From massive formless artificial intelligence to Data’s “positronic brain” on Star Trek: The Next Generation, neural networks have long played a key part in science fiction’s imagination. However, neural nets are actually far more ingrained into everyday life today in ways you may not immediately suspect. These are just a few real-world applications for neural networks today.
We use social media so much that it has, in just over a decade, become an integral part of our lives. It’s such second nature at this point that it probably doesn’t even phase you that when you post a picture of yourself and some friends to Facebook, there’s a good chance it already has an idea of who should be tagged along with you. Facebook is able to do this via its facial recognition programs, which are themselves an outgrowth of neural networks.
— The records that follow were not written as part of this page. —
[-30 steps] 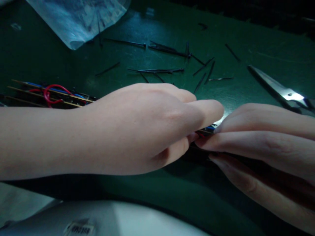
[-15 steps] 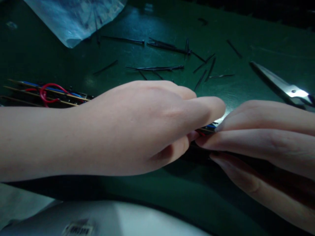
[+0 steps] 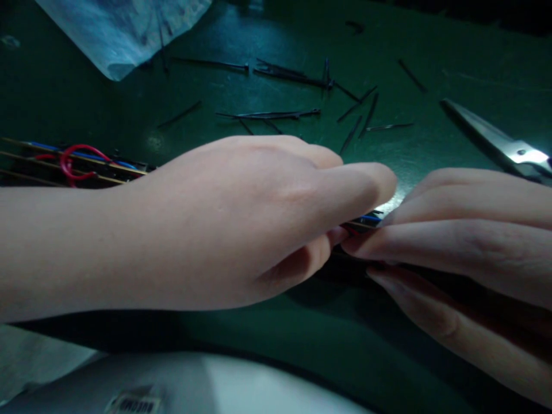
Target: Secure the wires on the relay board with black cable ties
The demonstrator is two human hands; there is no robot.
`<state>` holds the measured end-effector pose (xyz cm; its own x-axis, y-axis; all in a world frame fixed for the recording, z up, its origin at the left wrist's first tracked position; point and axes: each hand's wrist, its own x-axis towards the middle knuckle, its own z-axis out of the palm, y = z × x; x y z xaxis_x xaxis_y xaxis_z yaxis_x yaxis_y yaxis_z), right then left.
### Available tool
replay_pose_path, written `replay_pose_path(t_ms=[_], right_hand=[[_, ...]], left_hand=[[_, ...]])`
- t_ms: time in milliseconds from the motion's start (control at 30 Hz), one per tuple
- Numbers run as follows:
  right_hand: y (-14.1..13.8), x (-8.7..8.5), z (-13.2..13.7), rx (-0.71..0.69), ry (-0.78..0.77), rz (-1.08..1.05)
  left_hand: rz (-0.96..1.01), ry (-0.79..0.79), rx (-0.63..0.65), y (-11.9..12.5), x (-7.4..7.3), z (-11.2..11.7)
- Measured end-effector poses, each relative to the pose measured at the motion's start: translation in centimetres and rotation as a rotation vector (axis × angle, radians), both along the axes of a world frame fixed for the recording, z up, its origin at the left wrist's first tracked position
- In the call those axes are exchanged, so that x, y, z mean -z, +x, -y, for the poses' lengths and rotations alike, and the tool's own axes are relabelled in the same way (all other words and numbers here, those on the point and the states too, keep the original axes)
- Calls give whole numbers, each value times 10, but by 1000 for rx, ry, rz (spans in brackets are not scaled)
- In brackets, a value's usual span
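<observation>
A stack of thin circuit boards (image 3: 107,172) with red and blue wires lies along the table, mostly covered by my left hand and forearm. My left hand (image 3: 276,213) is closed over the boards, its thumb pointing right and its fingers curled underneath. Just beyond the thumb, a short piece of the boards with a blue wire shows. There my right hand (image 3: 440,241) brings its fingertips together in a pinch against the boards. What lies between those fingertips is hidden. A red wire loop (image 3: 71,164) stands up from the stack at the left.
Several black cable ties (image 3: 293,75) lie scattered on the green table (image 3: 259,328) behind my hands. Scissors (image 3: 495,138) rest at the right. A clear plastic bag (image 3: 125,34) sits at the upper left. A pale surface with a label (image 3: 135,402) is at the bottom.
The view has shifted slightly, so the ties, bag and boards appear a little higher and farther left. Both hands keep nearly the same pose at the boards.
</observation>
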<state>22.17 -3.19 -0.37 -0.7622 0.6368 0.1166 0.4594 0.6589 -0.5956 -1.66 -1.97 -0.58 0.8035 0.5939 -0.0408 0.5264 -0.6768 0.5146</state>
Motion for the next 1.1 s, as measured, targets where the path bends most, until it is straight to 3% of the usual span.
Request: replay_pose_path(t_ms=[200,1100], right_hand=[[3,6,-4,-65,23,-85],[2,10,-6,-127,43,-63]], left_hand=[[5,-1,0,0,1,-2],[-75,-44,-34,7,-4,-3]])
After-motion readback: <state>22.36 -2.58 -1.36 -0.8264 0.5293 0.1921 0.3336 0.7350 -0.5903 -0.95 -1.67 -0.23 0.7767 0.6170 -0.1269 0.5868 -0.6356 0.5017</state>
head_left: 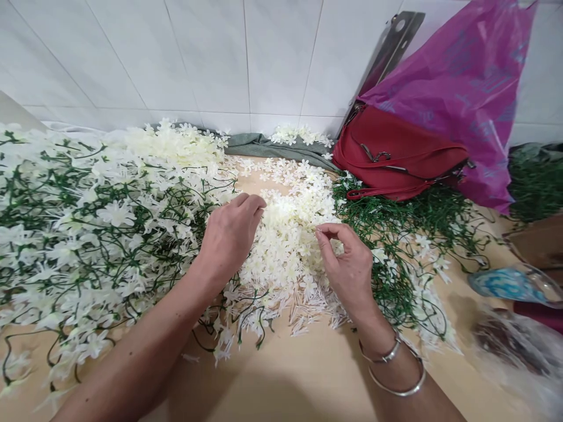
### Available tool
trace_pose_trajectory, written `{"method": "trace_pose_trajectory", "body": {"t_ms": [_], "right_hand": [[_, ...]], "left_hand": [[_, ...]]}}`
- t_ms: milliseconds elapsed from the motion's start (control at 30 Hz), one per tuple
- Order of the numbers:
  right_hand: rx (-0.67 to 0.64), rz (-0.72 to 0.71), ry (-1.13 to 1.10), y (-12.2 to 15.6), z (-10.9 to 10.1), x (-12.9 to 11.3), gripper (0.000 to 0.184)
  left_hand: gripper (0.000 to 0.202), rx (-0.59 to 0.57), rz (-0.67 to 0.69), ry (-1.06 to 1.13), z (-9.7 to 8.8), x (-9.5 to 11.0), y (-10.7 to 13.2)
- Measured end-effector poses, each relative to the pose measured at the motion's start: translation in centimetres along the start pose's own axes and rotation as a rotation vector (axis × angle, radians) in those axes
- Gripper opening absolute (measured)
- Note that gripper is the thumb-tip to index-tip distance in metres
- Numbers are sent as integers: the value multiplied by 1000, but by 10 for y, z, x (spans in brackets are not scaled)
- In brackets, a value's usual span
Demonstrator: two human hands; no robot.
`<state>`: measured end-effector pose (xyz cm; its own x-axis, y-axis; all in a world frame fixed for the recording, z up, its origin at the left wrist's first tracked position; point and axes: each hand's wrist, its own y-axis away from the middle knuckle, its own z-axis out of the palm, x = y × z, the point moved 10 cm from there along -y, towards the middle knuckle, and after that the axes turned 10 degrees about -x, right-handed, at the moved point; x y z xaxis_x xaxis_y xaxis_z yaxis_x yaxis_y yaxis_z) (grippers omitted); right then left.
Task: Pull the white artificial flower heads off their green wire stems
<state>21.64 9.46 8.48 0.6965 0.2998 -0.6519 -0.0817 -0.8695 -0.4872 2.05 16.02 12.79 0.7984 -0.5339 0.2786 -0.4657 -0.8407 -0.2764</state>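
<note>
My left hand (231, 234) rests knuckles up on the edge of a heap of loose white plastic flowers (290, 234), fingers curled under; what they hold is hidden. My right hand (347, 264), with two silver bangles at the wrist, pinches thumb and forefinger together over the same heap, apparently on one small white flower. To the left lies a big mass of green vines with white flowers attached (88, 223). To the right lie bare green vines (396, 234) with only a few flowers on them.
A red handbag (396, 155) and a purple plastic bag (461, 88) stand at the back right against the white tiled wall. A grey cloth (264, 143) lies behind the flowers. Clear plastic bags (514, 340) sit at the right edge of the wooden table (299, 381).
</note>
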Motion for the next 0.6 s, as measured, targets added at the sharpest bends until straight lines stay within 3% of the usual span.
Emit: {"method": "trace_pose_trajectory", "body": {"t_ms": [167, 267, 433, 600], "right_hand": [[3, -1, 3, -1, -2, -2, 10], [8, 9, 4, 0, -3, -2, 10], [50, 86, -48, 2, -8, 9, 9], [57, 198, -276, 4, -1, 29, 12]], "left_hand": [[10, 212, 59, 230, -35, 16, 10], [11, 221, 19, 433, -39, 11, 12], [27, 143, -26, 844, -16, -1, 8], [17, -16, -27, 1083, 20, 8, 2]]}}
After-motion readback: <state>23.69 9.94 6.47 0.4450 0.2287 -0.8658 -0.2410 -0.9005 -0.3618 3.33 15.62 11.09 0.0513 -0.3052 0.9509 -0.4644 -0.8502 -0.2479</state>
The same holds true for Instagram. It is able to predict which emoji you want to use next based on your own tendencies and those of others, which it is able to store and access in real-time using neural nets.
Browsing on Amazon can be a nightmare for your wallet. The problem isn’t that you don’t find what you’re looking for, but rather that you often find so many good recommendations based on what you’re looking for that you buy more than you bargained for – which, of course, is part of Amazon’s goal for making its enterprise so profitable.
Your search history is one thing, but what about when you type something into the search bar? All it takes is a couple of letters or a word or two at most to clue the search engine into what you’re looking for. It then presents results which are more often than not very well suited to what you are looking for. That increased buyer recognition is an outgrowth of neural nets being able to predict your tendencies based on your own history and those of shoppers as a whole.
If you buy a bunch of things at once with a credit card, you’ll likely get a notice asking if you did, in fact, approve those transactions and, if you didn’t, to freeze the card immediately so as to protect against fraud. How does your bank know to do this so quickly? The answer, once again, is neural nets, which are able to flag potentially suspicious transactions based on the speed of purchases made in succession, along with the location, price, and other factors.
Far from mere sci-fi fantasy, neural nets are a very real part of our everyday life.